Task brief:
When you reach the line that contains "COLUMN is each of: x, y" in the data below, start reproducing lines exactly, and stop after the line that contains "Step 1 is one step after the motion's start".

Data below:

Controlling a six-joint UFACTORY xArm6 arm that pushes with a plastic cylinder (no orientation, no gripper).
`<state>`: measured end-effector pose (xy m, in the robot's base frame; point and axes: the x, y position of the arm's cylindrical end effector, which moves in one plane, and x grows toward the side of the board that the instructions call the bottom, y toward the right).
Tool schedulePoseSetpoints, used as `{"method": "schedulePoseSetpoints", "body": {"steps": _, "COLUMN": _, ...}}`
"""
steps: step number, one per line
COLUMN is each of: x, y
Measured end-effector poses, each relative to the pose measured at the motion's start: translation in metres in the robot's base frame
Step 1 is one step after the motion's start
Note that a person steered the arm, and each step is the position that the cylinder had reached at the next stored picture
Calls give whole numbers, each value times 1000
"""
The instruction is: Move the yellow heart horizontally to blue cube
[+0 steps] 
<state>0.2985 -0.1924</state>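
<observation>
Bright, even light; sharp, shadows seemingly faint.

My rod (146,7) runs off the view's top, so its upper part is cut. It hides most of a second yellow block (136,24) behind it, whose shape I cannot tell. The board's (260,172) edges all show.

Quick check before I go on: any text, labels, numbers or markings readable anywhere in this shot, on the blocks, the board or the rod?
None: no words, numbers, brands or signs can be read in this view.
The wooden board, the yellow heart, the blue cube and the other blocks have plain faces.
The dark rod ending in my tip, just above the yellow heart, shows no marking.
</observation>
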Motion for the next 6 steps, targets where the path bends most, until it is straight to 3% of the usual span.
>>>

Solved exercise:
COLUMN is each of: x, y
Measured end-effector poses, each relative to the pose measured at the motion's start: translation in metres in the robot's base frame
Step 1 is one step after the motion's start

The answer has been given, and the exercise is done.